**WHAT IS BEING ASKED:**
Look through the material below and copy exactly the lines from the line with "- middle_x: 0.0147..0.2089" to the line with "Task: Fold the", those two lines included.

**DATASET EXTRACT:**
- - -
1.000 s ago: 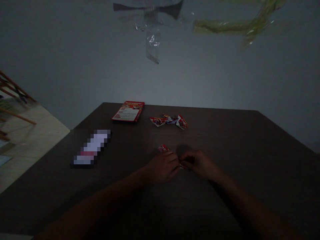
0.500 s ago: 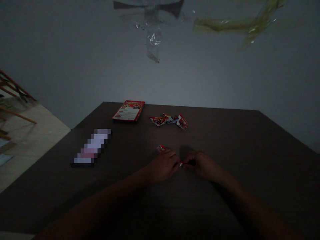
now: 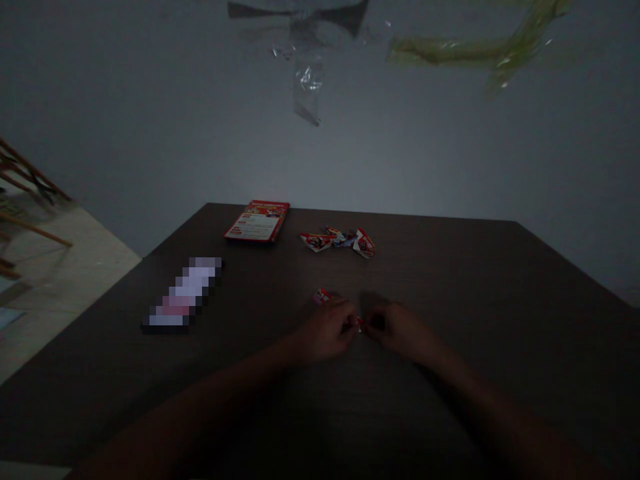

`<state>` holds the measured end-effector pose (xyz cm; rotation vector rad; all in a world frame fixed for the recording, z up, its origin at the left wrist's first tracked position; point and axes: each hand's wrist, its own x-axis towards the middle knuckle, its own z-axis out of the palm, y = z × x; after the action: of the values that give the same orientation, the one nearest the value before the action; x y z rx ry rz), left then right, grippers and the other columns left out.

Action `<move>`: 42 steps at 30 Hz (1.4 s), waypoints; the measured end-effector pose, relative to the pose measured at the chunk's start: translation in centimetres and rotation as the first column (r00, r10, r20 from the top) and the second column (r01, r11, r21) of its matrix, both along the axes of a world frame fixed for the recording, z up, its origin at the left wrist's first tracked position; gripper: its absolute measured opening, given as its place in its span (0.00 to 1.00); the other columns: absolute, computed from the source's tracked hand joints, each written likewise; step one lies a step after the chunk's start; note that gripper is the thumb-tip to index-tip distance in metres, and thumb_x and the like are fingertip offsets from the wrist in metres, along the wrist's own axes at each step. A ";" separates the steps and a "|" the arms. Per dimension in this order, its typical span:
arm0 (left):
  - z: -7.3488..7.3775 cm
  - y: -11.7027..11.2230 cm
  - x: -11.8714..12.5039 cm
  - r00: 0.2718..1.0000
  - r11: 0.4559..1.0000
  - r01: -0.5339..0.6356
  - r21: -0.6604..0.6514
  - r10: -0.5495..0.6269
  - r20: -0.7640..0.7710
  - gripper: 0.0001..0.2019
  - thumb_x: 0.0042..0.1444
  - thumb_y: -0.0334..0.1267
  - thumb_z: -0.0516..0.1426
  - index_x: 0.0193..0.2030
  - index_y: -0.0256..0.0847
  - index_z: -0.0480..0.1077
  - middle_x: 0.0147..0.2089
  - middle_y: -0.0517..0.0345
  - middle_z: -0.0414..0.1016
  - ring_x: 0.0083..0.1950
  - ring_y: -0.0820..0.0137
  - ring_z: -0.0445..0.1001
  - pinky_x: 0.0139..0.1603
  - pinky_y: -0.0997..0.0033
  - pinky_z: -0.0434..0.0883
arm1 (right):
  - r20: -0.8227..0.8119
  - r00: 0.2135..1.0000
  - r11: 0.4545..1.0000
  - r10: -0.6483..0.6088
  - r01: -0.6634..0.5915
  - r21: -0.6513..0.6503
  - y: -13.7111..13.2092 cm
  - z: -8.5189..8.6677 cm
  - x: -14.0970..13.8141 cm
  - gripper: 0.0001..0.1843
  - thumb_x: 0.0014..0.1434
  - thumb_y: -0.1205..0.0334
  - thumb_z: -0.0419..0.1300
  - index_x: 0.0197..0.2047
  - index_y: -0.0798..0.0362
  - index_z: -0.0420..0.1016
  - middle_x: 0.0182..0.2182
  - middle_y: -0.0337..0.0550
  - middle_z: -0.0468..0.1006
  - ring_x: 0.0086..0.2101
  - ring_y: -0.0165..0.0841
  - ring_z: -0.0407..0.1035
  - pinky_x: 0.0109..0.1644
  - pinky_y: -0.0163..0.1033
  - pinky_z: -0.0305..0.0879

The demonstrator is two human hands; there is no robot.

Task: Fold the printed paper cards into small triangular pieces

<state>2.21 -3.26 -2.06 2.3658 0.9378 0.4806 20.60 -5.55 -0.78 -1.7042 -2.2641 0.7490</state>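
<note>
Near the middle of the dark table, my left hand [image 3: 329, 328] is closed around a piece of red printed paper [image 3: 322, 296], whose corner sticks out beyond the fingers. My right hand [image 3: 397, 327] pinches the paper's other, narrow end between thumb and fingertips. A small red and white bit of it shows in the gap between the two hands. Most of the paper is covered by my fingers, so its full shape is hidden. Farther back lies a group of folded red, white and blue printed papers [image 3: 343, 239], crumpled into pointed shapes.
A stack of red and white printed cards [image 3: 256, 223] lies at the table's back left. A phone [image 3: 185, 293] with a blurred lit screen is at left. Behind the table [image 3: 475, 267] stands a wall with peeling tape [image 3: 450, 50]. Wooden furniture [image 3: 30, 173] stands on the floor at far left.
My fingertips have shifted slightly at the small red and white part of the paper, and the left hand's grip has opened a little. Everything else stays in place.
</note>
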 end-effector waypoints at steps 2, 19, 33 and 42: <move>0.0 -0.1 0.1 1.000 1.000 -0.008 -0.008 0.008 0.011 0.03 0.52 0.30 0.54 0.30 0.39 0.62 0.31 0.59 0.65 0.35 0.71 0.65 0.36 0.73 0.61 | 0.003 1.000 1.000 -0.017 0.017 0.000 0.1 0.1 -0.1 0.10 0.54 0.58 0.56 0.29 0.54 0.74 0.26 0.43 0.77 0.26 0.31 0.70 0.27 0.33 0.56; -0.4 0.2 -0.1 0.999 0.999 0.018 -0.049 -0.015 0.050 0.04 0.50 0.26 0.52 0.28 0.38 0.62 0.30 0.60 0.65 0.33 0.73 0.64 0.32 0.76 0.59 | -0.081 0.988 0.984 -0.134 0.123 -0.128 1.0 -0.5 0.8 0.08 0.48 0.58 0.61 0.29 0.54 0.72 0.23 0.40 0.75 0.22 0.29 0.68 0.24 0.32 0.57; 0.0 0.3 -0.2 0.995 0.994 0.059 -0.096 -0.052 0.081 0.07 0.47 0.23 0.51 0.30 0.37 0.64 0.30 0.60 0.65 0.32 0.74 0.64 0.32 0.76 0.60 | -0.048 0.989 0.990 -0.143 0.142 -0.017 0.7 -1.0 0.5 0.13 0.48 0.51 0.61 0.27 0.53 0.71 0.25 0.41 0.76 0.25 0.30 0.69 0.26 0.32 0.57; 0.6 0.1 -0.3 0.998 0.988 0.017 -0.151 -0.007 0.070 0.06 0.48 0.24 0.51 0.32 0.38 0.64 0.31 0.61 0.67 0.33 0.74 0.66 0.32 0.76 0.60 | 0.071 0.982 0.985 -0.173 0.174 -0.012 0.6 -0.3 -0.1 0.17 0.47 0.46 0.61 0.27 0.53 0.72 0.27 0.42 0.77 0.27 0.33 0.69 0.26 0.34 0.55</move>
<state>1.90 -3.21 -1.45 2.2036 0.8959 0.4665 20.46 -4.98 -1.10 -1.9340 -2.1224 0.6840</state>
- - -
**EXPECTED OUTPUT:**
  - middle_x: 0.0147..0.2089
  - middle_y: -0.0517..0.0345
  - middle_z: -0.0414..0.1016
  - ring_x: 0.0083..0.1950
  - ring_y: -0.0820..0.0137
  - ring_z: -0.0445..0.1001
  - pinky_x: 0.0139..0.1603
  - pinky_y: -0.0997..0.0033
  - pinky_z: -0.0434..0.0883
arm1 (right):
  - r20: -0.8227..0.8119
  - r00: 0.2135..1.0000
  - r11: 0.4545..1.0000
  - r10: -0.6483..0.6088
  - r01: -0.6634..0.5915
  - r21: -0.6513..0.6503
  - y: -13.7111..13.2092 cm
  - z: -8.5189..8.6677 cm
  - x: -14.0970..13.8141 cm
  - gripper: 0.0001..0.1843
  - thumb_x: 0.0014..0.1434
  - thumb_y: -0.1205..0.0334
  - thumb_z: -0.0419..0.1300
  - index_x: 0.0197..0.2047
  - index_y: -0.0798..0.0362
  - index_z: -0.0420..0.1016
  - middle_x: 0.0182..0.2182
  - middle_y: -0.0337..0.0550
  - middle_z: -0.0468..0.1006
  - ring_x: 0.0086..0.2101
  - ring_y: -0.0165..0.0841
  - ring_z: -0.0407..0.1035
  - pinky_x: 0.0109..0.1644
  - pinky_y: -0.0163..0.1033
  - pinky_z: -0.0305..0.0879

The demonstrator is two human hands; there is no robot.

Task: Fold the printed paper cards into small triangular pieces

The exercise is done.